— Бесполезно, — сказал ему Горяинов, — сейчас вы никого не дозоветесь. Все разбежались; электрическая станция стоит, трамвай тоже; кое-как работает, по-видимому, только метро. Жизнь умирает… А ведь я, собственно, пришел за вами, — вспомнил он вдруг, — предложить побродить по улицам, взглянуть на то, что там творится.
Дерюгин покачал головою.
— Я не могу оставить сейчас Дагмару. Да и потом, откровенно говоря, боюсь опять потерять себя, поддаться общему психозу; мне нужно сохранить твердыми мысль и волю.
— Как хотите, — ответил старик, — а я пойду. Вечером забегу к вам рассказать новости. Привет фрейлейн Флиднер.
Но к вечеру он не явился. Дерюгин остался вдвоем с Дагмарой, взяв на себя роль и сиделки, и отсутствующей прислуги. В мелочной лавочке на углу удалось раздобыть кое-какой провизии. Воды не было. Ее приходилось покупать литрами за сумасшедшую цену у предприимчивых шоферов, развозивших ее бочками на своих машинах прямо из Сены, мутную, тепловатую. Вечером на столах появились свечи, желтоватым трепетным огоньком еле освещавшие комнату, оставляя в полумраке темные углы, где, казалось, копошились сумрачные тени.
На улице было сравнительно тихо, но и здесь от времени до времени пробегали кучки людей, пробирались сторонкою какие- то подозрительные личности, иногда с шумом пролетал автомобиль, или скорым шагом проходил солдатский патруль. И по-прежнему надо всем стоял неустанный яростный гул и рев обезумевшего города. Дерюгин боялся открыть окно, чтобы этот тревожный шум не дошел до слуха Дагмары, но это не помогло; звуки отдаленной стрельбы все время бились в стекла дребезжащим звоном, а к вечеру разгорелась перестрелка где-то поблизости. Почти под самыми окнами треснул раскатистый залп, и звеня посыпались на пол стекла из рамы, разбитые пулями.

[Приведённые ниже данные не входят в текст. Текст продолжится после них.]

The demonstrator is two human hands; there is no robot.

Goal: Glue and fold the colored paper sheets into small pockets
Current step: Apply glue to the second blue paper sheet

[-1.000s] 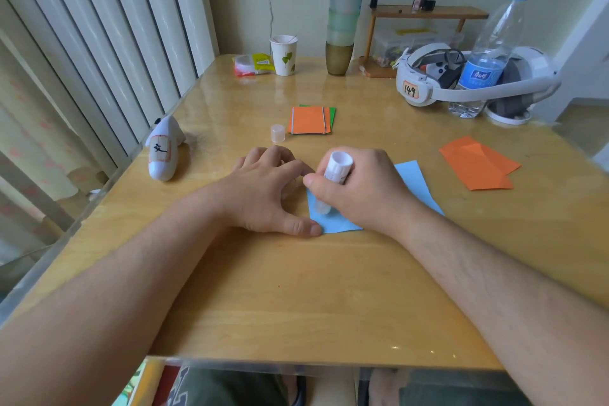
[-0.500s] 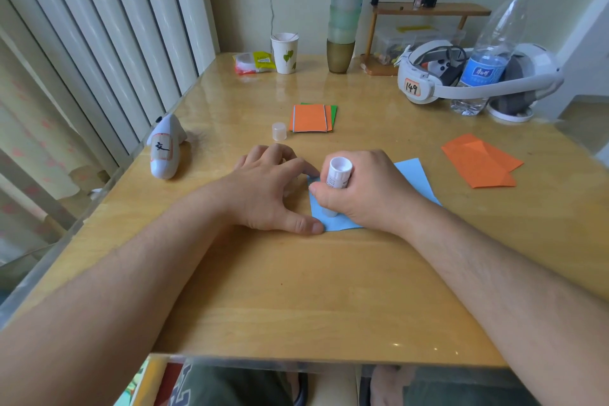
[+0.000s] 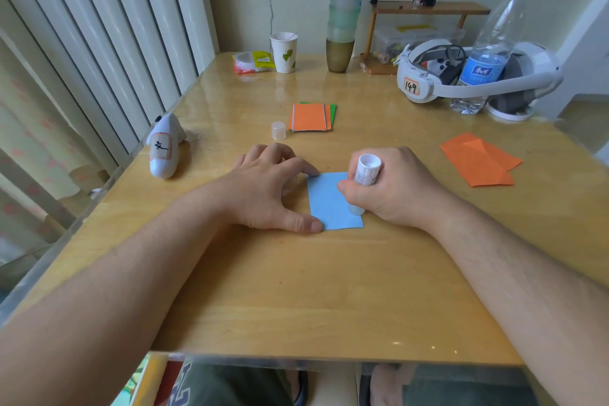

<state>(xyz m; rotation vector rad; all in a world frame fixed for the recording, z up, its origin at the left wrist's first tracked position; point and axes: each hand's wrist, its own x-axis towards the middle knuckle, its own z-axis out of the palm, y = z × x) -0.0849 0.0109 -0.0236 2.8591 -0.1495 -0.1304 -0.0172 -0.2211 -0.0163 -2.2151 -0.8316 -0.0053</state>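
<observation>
— What is on the surface (image 3: 296, 290)?
— A blue paper (image 3: 326, 199), pinned at its left edge by the left hand (image 3: 267, 188), fingers spread.
— And the right hand (image 3: 392, 188)?
— Curled around a glue stick (image 3: 364, 180) (tip down on the paper).

Legible markings on the table
Handwritten "149" on an orange tag on the white headset (image 3: 425, 82); one black handwritten character on the white controller (image 3: 163, 148); water bottle (image 3: 487, 53) label and glue stick (image 3: 365, 175) print too small to read
</observation>
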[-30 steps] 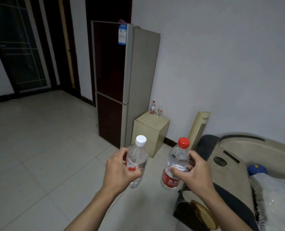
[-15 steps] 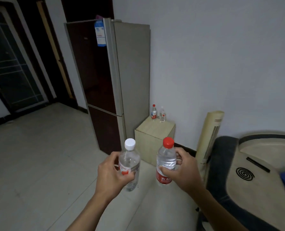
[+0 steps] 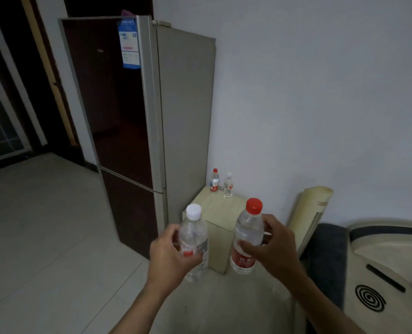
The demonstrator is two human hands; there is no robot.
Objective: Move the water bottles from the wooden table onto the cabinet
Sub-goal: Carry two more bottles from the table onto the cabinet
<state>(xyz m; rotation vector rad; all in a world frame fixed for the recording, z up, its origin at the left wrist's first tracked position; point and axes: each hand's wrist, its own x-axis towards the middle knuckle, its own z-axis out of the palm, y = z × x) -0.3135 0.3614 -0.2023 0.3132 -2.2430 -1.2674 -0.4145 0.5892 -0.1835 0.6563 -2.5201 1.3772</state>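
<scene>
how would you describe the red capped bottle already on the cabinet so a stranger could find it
Find the tall dark-red and silver fridge against the white wall; beside it stands a low pale wooden cabinet. Two small clear plastic bottles stand at the back of its top. The one meant, the red-capped bottle with a red label, is nearer the fridge; its neighbour, the white-capped bottle, has a clearer body.
</scene>
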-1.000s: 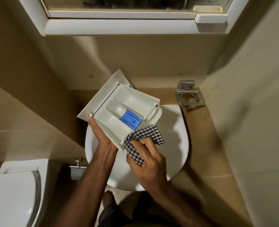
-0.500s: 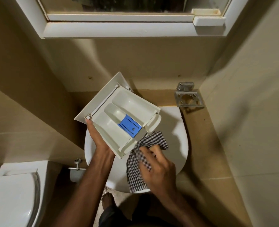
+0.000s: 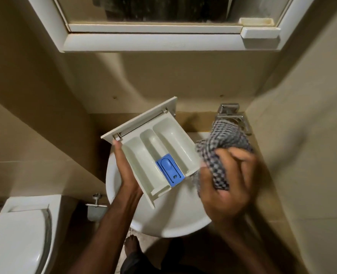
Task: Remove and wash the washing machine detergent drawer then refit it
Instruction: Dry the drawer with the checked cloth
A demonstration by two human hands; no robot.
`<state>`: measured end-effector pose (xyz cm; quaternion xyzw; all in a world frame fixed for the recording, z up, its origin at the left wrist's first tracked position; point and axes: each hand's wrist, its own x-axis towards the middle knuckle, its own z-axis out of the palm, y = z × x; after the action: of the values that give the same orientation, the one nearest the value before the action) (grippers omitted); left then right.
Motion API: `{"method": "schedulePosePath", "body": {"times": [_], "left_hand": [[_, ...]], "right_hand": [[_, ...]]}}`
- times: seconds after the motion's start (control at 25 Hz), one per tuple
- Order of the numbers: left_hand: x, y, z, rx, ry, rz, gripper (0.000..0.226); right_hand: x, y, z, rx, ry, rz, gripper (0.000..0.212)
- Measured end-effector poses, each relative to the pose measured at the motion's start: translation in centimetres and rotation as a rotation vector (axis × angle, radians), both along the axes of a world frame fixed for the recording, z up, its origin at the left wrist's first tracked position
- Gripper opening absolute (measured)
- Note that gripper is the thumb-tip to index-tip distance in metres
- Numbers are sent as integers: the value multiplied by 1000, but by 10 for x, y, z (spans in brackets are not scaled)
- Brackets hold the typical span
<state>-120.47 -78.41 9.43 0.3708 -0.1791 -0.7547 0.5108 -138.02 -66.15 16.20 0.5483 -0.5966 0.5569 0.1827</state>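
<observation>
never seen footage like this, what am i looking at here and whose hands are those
There is no machine: a person wears a camera on the head, so the single picture looks down at their own two hands in a bathroom. The left hand holds a white detergent drawer from a washing machine by its side, tilted above a white basin. The drawer has three compartments and a blue insert in the middle one. The right hand grips a bunched checked cloth just beside the drawer; it is blurred. A toilet sits at the lower left, a metal holder on the wall behind the cloth, a mirror cabinet above.
</observation>
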Motion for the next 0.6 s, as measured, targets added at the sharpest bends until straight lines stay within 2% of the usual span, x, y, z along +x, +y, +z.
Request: {"method": "schedulePosePath", "body": {"times": [0.08,0.2,0.28,0.4,0.6], "left_hand": [[-5,4,6,-40,24,-64,89],[-11,9,15,-116,-50,-89,85],[-11,11,21,-115,-157,-61,83],[-9,10,27,-169,-334,-27,74],[-8,6,24,-230,-470,-5,75]], "right_hand": [[21,-21,0,112,165,136,30],[45,-47,-6,469,277,208,38],[50,-54,-5,611,260,181,35],[56,-54,-1,700,275,115,34],[63,-61,7,900,69,118,58]]}}
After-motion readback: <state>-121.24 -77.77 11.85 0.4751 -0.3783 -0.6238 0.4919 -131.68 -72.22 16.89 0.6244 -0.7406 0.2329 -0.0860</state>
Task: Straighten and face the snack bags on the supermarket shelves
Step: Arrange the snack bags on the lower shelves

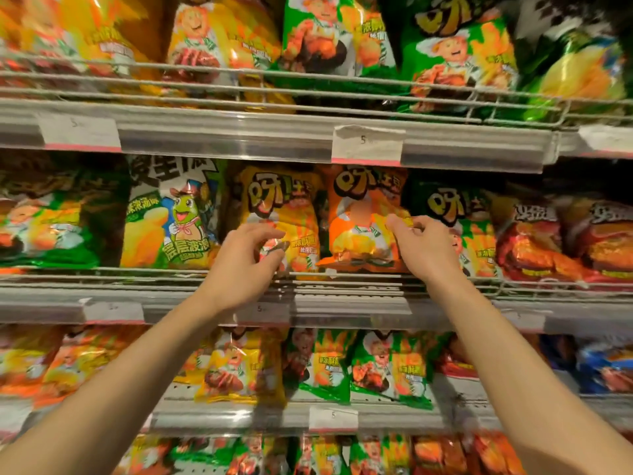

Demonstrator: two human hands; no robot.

Девушка забилась на кровати почти в истерике, и Дерюгин, ожидая каждый момент чего-то неведомого, просидел около нее два часа, держа ее за руку и не отрывая глаз от двери. Больше, однако, это не повторилось, и только через разбитое окно теперь беспрепятственно доносился шум конвульсирующего Парижа.
— Что это? что это? — шептала Дагмара при каждом ударе орудий, и инженер успокаивал ее, как мог, уверяя, что все скоро кончится. О катастрофе в Риме он рассказать не решился.
Вторая ночь прошла почти без сна. Улицы были окутаны мраком, — освещение погасло. Мигающими вспышками бороздили небо бледные пальцы прожектора Эйфелевой башни, и еще откуда-то справа да прямо перед окном за далекими крышами стояло зарево пожара.
Только к вечеру явился, наконец, Горяинов с повязкой на голове и забинтованной рукой, с лихорадочно блестящими глазами, утомленный, бледный, но с неизменной кривой усмешкой на губах.